Friday, February 8, 2013

Historical or Hysterical?

The nor'easter now intensifying out over the Atlantic has received a lot of news coverage the past two days, well before the first snowflakes or rain started to fall from this system. That is in part a testimony to the sophistication of weather forecast computer models which are able to tip off meteorologists sometimes days in advance to the development of these storms.

Is the designation of this storm as potentially "historical" just hype?  Based on the forecast path, intensity, and duration of the storm, it does have the potential to be one of the most impressive and damaging nor'easters in the past 30 to 40 years. The storm to beat, so to speak, is the Blizzard of February 5-7, 1978, 35 years ago to the week.

Here is the snowfall from that storm.


Here is the forecast snowfall for this week's storm.


The winter of 1977-1978 was epic across the eastern two-thirds of the country, characterized by numerous storms and record snow and cold.

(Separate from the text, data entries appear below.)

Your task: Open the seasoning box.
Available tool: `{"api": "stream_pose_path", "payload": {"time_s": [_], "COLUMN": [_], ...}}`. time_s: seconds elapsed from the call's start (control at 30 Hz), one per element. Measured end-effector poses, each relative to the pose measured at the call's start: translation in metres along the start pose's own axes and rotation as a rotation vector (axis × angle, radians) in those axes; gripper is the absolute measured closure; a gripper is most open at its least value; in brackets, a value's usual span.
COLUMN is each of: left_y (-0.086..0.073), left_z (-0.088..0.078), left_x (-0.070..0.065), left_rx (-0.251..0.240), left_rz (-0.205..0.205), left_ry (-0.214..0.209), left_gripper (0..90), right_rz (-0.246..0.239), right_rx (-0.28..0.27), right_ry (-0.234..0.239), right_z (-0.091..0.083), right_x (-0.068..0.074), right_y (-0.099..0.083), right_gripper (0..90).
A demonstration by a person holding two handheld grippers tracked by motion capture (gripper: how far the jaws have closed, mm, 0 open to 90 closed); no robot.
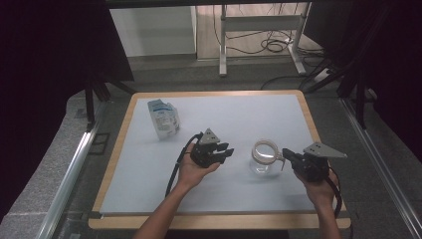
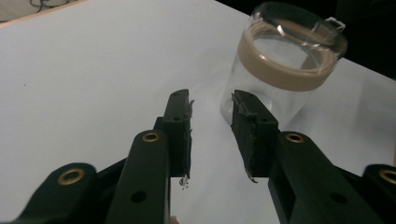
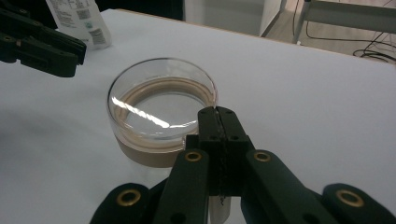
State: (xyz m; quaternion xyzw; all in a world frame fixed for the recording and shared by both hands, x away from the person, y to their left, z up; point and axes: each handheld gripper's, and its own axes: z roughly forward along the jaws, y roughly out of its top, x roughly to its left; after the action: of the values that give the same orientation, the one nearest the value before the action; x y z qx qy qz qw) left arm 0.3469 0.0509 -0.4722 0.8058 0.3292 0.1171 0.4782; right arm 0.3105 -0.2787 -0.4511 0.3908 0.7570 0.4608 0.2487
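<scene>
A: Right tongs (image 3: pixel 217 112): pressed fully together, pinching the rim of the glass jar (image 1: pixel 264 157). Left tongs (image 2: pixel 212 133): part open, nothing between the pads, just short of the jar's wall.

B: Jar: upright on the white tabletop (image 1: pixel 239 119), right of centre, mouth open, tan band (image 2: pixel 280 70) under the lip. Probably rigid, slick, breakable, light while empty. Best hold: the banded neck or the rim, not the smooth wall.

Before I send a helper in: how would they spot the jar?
On the white table, look right of centre, by the right gripper. The jar is clear glass with a tan band, unlike the printed pouch at far left.
</scene>
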Motion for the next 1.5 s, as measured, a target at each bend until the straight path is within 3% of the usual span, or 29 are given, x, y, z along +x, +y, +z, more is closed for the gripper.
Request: {"api": "stream_pose_path", "payload": {"time_s": [0.17,0.5,0.8,1.07,1.13,1.17,1.3,1.37,1.5], "left_y": [0.001,0.038,0.052,0.055,0.058,0.062,0.071,0.076,0.082], "left_z": [0.000,0.034,0.045,0.045,0.044,0.044,0.043,0.044,0.045], "left_x": [0.002,-0.023,-0.040,-0.040,-0.042,-0.045,-0.053,-0.059,-0.067], "left_rx": [-0.011,-0.011,0.010,0.010,0.009,0.010,0.008,0.010,0.013], "left_rz": [-0.018,0.049,0.095,0.091,0.099,0.107,0.124,0.135,0.153], "left_ry": [-0.013,-0.091,-0.132,-0.157,-0.160,-0.163,-0.176,-0.179,-0.182], "left_gripper": [73.8,87.2,90.0,90.0,90.0,90.0,90.0,90.0,90.0], "right_rz": [0.009,0.013,0.023,0.060,0.059,0.058,0.033,0.024,0.007], "right_rx": [0.004,0.001,-0.015,-0.027,-0.025,-0.011,0.044,0.067,0.076], "right_ry": [-0.008,-0.012,-0.009,0.056,0.080,0.107,0.121,0.132,0.161], "right_z": [0.001,0.002,0.002,-0.009,-0.010,-0.009,0.001,0.007,0.015], "right_x": [0.000,-0.001,-0.002,0.008,0.011,0.016,0.023,0.026,0.033], "right_y": [-0.003,-0.004,-0.005,-0.021,-0.030,-0.040,-0.058,-0.063,-0.067], "right_gripper": [89.9,89.9,89.8,89.4,85.5,78.6,66.2,57.5,49.8]}}
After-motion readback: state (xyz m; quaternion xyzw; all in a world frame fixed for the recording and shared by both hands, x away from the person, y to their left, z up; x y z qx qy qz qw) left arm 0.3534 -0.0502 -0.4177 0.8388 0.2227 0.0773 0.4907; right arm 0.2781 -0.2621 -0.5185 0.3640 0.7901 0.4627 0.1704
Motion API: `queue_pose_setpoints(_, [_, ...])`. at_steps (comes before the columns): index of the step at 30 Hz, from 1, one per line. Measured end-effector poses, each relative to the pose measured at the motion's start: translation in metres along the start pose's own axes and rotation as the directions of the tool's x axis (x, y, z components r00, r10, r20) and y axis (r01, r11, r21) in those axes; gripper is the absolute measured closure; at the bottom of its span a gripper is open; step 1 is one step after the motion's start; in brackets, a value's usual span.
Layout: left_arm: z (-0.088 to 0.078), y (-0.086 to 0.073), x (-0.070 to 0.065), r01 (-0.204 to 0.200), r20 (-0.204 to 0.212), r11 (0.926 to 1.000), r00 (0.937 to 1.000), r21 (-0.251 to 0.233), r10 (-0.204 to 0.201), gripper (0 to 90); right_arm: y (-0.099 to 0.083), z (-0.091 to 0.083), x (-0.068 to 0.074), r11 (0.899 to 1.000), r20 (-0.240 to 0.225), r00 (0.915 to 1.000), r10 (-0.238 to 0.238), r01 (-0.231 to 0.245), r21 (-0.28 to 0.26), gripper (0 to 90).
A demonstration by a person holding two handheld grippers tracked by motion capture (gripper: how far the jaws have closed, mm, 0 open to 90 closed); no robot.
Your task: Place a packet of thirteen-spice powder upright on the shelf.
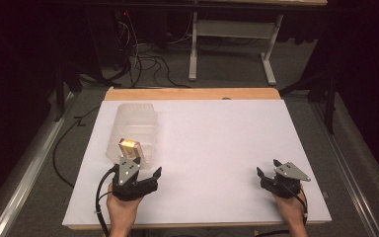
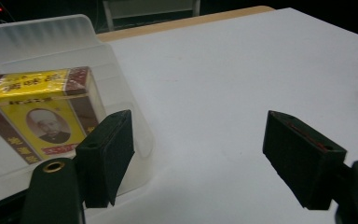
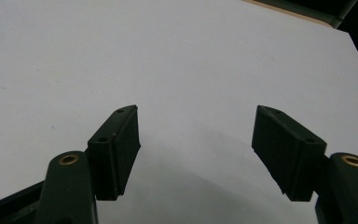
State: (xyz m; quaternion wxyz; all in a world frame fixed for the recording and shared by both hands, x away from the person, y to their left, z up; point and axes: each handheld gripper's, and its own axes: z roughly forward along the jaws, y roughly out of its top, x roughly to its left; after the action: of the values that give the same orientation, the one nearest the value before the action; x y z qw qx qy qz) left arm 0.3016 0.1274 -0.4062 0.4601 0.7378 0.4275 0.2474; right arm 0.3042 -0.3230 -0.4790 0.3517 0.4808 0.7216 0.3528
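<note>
The white table top [image 1: 217, 148] takes up most of the high view, with a bare wooden strip [image 1: 192, 94] along its far edge. I sit at the near edge, a gripper in each hand.

On the left part of the table lies a clear plastic container [image 1: 133, 129], long side running away from me. In the left gripper view its near wall [image 2: 135, 135] stands just beyond my left-hand jaw. Whether jaw and wall touch, I cannot tell.

Inside the container, toward its near end, is a small box [image 1: 129, 147]: yellow face, dark red-brown edges, a small portrait on the front. In the left gripper view the box [image 2: 42, 112] sits tilted, seen through the clear wall.

My left gripper [image 1: 139, 173] is just in front of the container's near end, its grey plate on top. Its jaws stand apart with only bare table between them; they hold nothing. The box is off to the side of the gap, behind the plastic.

My right gripper [image 1: 271, 173] rests well apart from all this, on the right near part of the table. Jaws apart, bare white surface between them, holding nothing.
</note>
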Motion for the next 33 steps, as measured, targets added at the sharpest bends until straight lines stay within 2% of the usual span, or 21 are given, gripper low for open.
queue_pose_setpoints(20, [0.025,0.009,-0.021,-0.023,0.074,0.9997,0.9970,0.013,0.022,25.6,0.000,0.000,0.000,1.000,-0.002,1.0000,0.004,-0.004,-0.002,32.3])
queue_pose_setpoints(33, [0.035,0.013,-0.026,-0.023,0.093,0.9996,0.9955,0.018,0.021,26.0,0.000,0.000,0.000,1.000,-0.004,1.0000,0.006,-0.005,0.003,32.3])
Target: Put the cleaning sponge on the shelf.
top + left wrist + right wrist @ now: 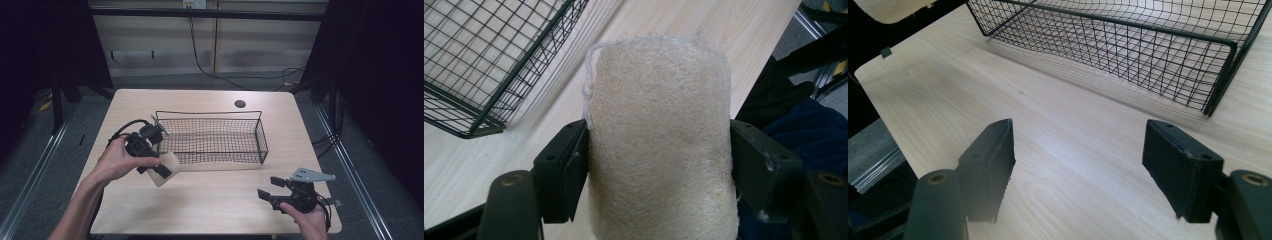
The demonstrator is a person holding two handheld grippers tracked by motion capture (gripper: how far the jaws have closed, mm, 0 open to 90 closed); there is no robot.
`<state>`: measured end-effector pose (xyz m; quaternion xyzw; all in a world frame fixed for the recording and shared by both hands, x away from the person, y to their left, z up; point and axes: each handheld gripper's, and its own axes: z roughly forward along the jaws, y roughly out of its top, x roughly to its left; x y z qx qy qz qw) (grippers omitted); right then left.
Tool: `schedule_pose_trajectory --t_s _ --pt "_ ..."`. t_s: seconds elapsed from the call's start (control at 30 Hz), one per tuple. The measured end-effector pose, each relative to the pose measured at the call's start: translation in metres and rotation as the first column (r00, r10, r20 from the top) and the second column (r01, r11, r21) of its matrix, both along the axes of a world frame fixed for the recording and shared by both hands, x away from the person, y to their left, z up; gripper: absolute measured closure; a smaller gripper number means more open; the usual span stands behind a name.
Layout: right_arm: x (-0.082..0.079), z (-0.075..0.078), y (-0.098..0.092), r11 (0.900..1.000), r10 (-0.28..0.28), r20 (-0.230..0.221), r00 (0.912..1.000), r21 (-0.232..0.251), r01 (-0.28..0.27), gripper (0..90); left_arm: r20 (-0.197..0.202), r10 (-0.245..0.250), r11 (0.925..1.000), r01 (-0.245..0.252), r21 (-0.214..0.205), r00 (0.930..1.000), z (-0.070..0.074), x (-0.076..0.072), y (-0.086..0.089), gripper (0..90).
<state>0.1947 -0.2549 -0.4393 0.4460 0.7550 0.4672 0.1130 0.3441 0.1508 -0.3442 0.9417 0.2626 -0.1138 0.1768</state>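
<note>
At the table's left near side, the left gripper (161,170) clamps a pale loofah pad (659,135) between its jaws, lifted just beside the wire basket's (262,131) near left corner. Further right, by the near edge, the right gripper (270,189) rests with jaws wide apart, holding nothing.

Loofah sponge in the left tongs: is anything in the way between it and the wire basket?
Nothing visible. The loofah sponge sits clamped in the left tongs, just outside the near-left corner of the wire basket. The basket looks empty; its wall is the one thing to lift over.
</note>
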Motion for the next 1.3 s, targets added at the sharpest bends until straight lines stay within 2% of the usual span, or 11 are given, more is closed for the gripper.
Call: schedule_pose_trajectory --t_s 0.17,0.23,0.33,0.5,0.7,0.77,0.83,0.9,1.13,1.3 --pt "0.0 0.0 -0.001 1.0 -0.002 0.0 1.0 0.002 0.002 29.3 0.004 0.011 0.9999 -0.011 0.004 0.9999 0.007 0.007 -0.003 29.2" --pt "0.0 0.0 -0.001 1.0 -0.003 0.001 1.0 0.003 0.003 29.3 0.011 0.016 0.9996 -0.016 0.023 0.9998 0.008 0.011 -0.005 29.3" --pt "-0.001 0.0 0.0 1.0 0.0 -0.002 1.0 0.004 0.0 29.3 0.005 0.026 0.9996 -0.026 0.014 0.9997 0.011 0.016 -0.007 29.2" --pt "0.0 0.0 0.0 1.0 0.003 -0.001 1.0 0.006 -0.003 29.3 0.02 0.039 0.9991 -0.039 0.019 0.9991 0.021 0.024 -0.012 29.3" --pt "-0.001 0.0 0.0 1.0 0.005 -0.003 1.0 0.008 -0.005 29.3 0.028 0.041 0.9985 -0.042 0.036 0.9988 0.029 0.033 -0.018 29.3" --pt "-0.001 0.0 0.0 1.0 0.005 -0.003 1.0 0.008 -0.005 29.3 0.029 0.041 0.9981 -0.042 0.045 0.9988 0.03 0.037 -0.021 29.3" --pt "-0.001 0.0 0.0 0.9999 0.005 -0.003 1.0 0.009 -0.005 29.3 0.035 0.065 0.9966 -0.067 0.049 0.9973 0.031 0.039 -0.024 29.3" --pt "-0.001 0.0 0.0 0.9999 0.006 -0.001 1.0 0.009 -0.006 29.3 0.042 0.053 0.9955 -0.056 0.076 0.9977 0.031 0.039 -0.028 29.4" --pt "-0.001 0.001 0.0 0.9999 0.008 0.003 1.0 0.01 -0.008 29.3 0.043 0.066 0.9951 -0.069 0.071 0.9969 0.031 0.046 -0.034 29.3" --pt "-0.001 0.001 0.0 0.9999 0.008 0.0 1.0 0.011 -0.008 29.3 0.044 0.052 0.9943 -0.056 0.091 0.9977 0.03 0.054 -0.041 29.4"
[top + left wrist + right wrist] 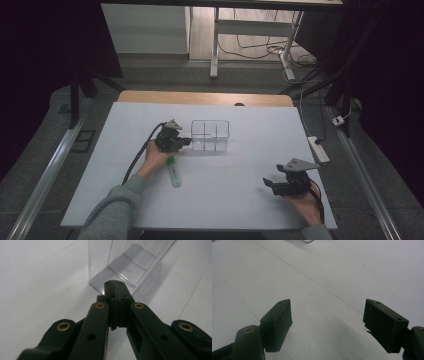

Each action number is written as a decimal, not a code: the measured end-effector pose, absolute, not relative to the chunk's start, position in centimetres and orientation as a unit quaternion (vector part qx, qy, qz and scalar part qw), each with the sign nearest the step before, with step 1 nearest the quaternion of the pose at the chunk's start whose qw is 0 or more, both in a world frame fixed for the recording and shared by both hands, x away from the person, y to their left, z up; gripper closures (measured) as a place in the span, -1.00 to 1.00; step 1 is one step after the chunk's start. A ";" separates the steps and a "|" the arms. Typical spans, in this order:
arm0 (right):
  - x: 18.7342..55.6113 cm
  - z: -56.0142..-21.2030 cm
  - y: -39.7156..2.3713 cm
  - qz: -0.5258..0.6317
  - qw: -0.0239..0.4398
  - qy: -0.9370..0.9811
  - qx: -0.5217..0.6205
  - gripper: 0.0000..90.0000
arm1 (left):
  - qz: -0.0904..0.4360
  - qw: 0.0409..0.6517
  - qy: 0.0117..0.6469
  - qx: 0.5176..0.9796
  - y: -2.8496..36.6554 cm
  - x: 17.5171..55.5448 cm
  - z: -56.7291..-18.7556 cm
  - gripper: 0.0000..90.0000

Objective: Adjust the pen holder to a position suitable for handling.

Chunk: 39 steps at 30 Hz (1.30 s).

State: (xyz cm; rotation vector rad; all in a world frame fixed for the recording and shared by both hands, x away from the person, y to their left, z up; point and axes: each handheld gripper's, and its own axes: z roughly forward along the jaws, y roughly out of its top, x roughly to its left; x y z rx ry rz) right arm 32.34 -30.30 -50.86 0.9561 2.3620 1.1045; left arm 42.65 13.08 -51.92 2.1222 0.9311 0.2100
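Left claw (186, 141) has its jaws pressed flat together with nothing between them, which the left gripper view (114, 285) shows plainly. Its tip sits just beside the clear box (210, 135), at the box's left wall; whether it touches the plastic cannot be told. In the left gripper view the box (130, 265) stands right ahead of the closed tip, its inner dividers and stepped floor visible through the wall.

That box stands upright on the white worktop (240, 200), a little behind the middle and well in from every edge. It is split into compartments.

A tube (173, 170) with a green cap lies flat on the worktop just beside the left hand (155, 159), cap end nearest the hand, and apart from the box.

Right claw (268, 182) rests near the front right corner of the worktop, held in the right hand (305, 202), well apart from box and tube. Its jaws stand spread wide, as the right gripper view (327, 325) shows, with bare worktop between them.
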 end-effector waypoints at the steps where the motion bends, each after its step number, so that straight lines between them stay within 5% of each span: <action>1: 32.3 -50.9 -30.3 0.391 0.182 0.836 0.339 -0.49 | 0.084 0.395 0.364 0.839 12.8 42.7 -51.9 0.98; 21: 32.3 -50.9 -30.3 0.387 0.178 0.839 0.339 -0.50 | 0.084 0.399 0.345 0.846 11.0 43.1 -51.8 0.98; 31: 32.2 -50.8 -30.5 0.387 0.181 0.837 0.342 -0.50 | 0.101 0.395 0.337 0.849 13.3 42.1 -50.2 0.97; 37: 32.2 -50.8 -30.4 0.387 0.181 0.838 0.339 -0.50 | 0.095 0.383 0.313 0.864 15.1 40.6 -49.3 0.65; 39: 32.1 -50.8 -30.4 0.388 0.180 0.838 0.338 -0.50 | 0.093 0.367 0.299 0.876 15.4 39.8 -49.1 0.37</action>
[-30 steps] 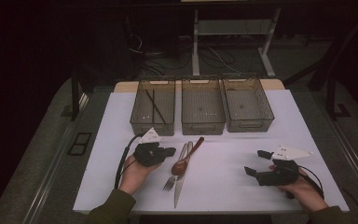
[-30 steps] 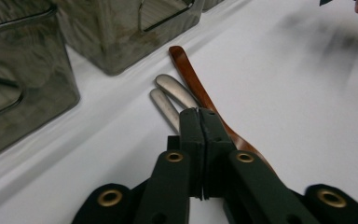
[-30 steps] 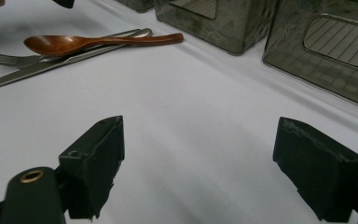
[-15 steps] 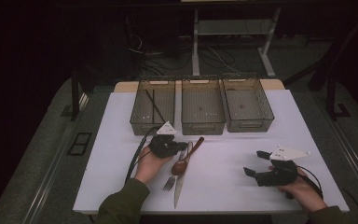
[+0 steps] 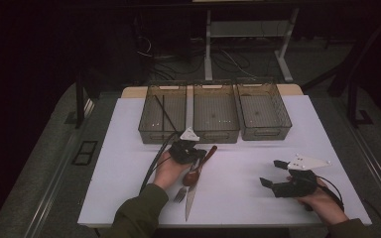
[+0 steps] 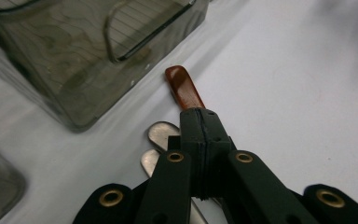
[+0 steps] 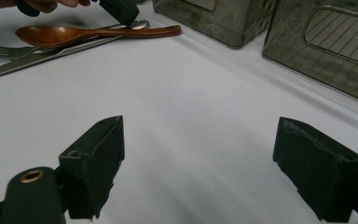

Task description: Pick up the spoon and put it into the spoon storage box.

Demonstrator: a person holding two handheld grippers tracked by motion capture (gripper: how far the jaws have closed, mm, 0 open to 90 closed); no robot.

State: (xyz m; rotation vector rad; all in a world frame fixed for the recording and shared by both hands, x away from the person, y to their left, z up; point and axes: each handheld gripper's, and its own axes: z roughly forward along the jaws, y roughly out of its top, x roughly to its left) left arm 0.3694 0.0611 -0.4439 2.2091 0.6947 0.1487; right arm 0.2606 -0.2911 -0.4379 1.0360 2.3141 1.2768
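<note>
Behind the cutlery, three smoky clear plastic bins (image 5: 215,119); leftmost one (image 5: 162,113) holds thin black sticks (image 5: 164,113). Reddish-brown wooden spoon (image 5: 201,162) lies diagonal, handle toward the bins. Left gripper (image 5: 194,154) jaws sit closed over its handle, right gripper (image 5: 272,173) gapes empty.

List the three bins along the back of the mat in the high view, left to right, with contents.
left bin holding dark sticks → middle bin, looks empty → right bin, looks empty.

Black tool (image 5: 194,154), brass rivets, olive sleeve (image 5: 138,214)
</note>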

Temperature and snowfall for the winter of 1977-1978

The Northeast and New England had already been hit by nor'easters that winter, but the February 5-7 storm was in a class of it's own.  There were a number of factors that combined to make this storm one for the record books.
  • Strong high pressure stationary over Greenland acted as a block to stall the storm off the coast of Southern New England for 36 hours.
  • Astronomical tides were high in early February, and a long fetch of northeast winds increased tides even more. Tides were about four feet above normal, and storm-generated waves reached 12 feet on top of the tide. Coastal areas experienced damaging high tides for four tides cycles during the course of the storm.
  • Snowfall amounts exceeded 3 feet. Woonsocket, RI had 38.0 inches, Rockport, MA - 32.5 inches; Providence, RI - 27.6 inches, and Boston, MA - 27.1 inches. The highest unofficial snowfall measured was 55 inches at Lincoln, RI. Drifts were reported as high as 27 feet.
  • Hurricane-force wind gusts were recorded, with Boston recording a gust of 79 mph and Chatham. MA a gust of 93 mph.
  • The storm lasted 36 hours.
  • 99 people lost their lives, and damages were estimated at $1 billion.
The February 5-7 blizzard was well-forecast, and warnings for blizzard conditions were issued 15 hours ahead of time. However, a few other storms, particularly an earlier nor'easter on January 19-21, were poorly forecast, and people were skeptical of the warnings. Many were caught out because they did not heed the warnings, and because the snow started somewhat later than originally forecast.

The National Weather Service in Taunton, MA has prepared an excellent summary of the Blizzard of 1978, The Blizzard of ‘78…Revisited.  There is information on the synoptic setup, statistics, photos, and comparisons to more recent winter nor'easters. 

CoCoRaHS observers in the storm area are encouraged to submit Significant Weather Reports during this storm.  Stay safe!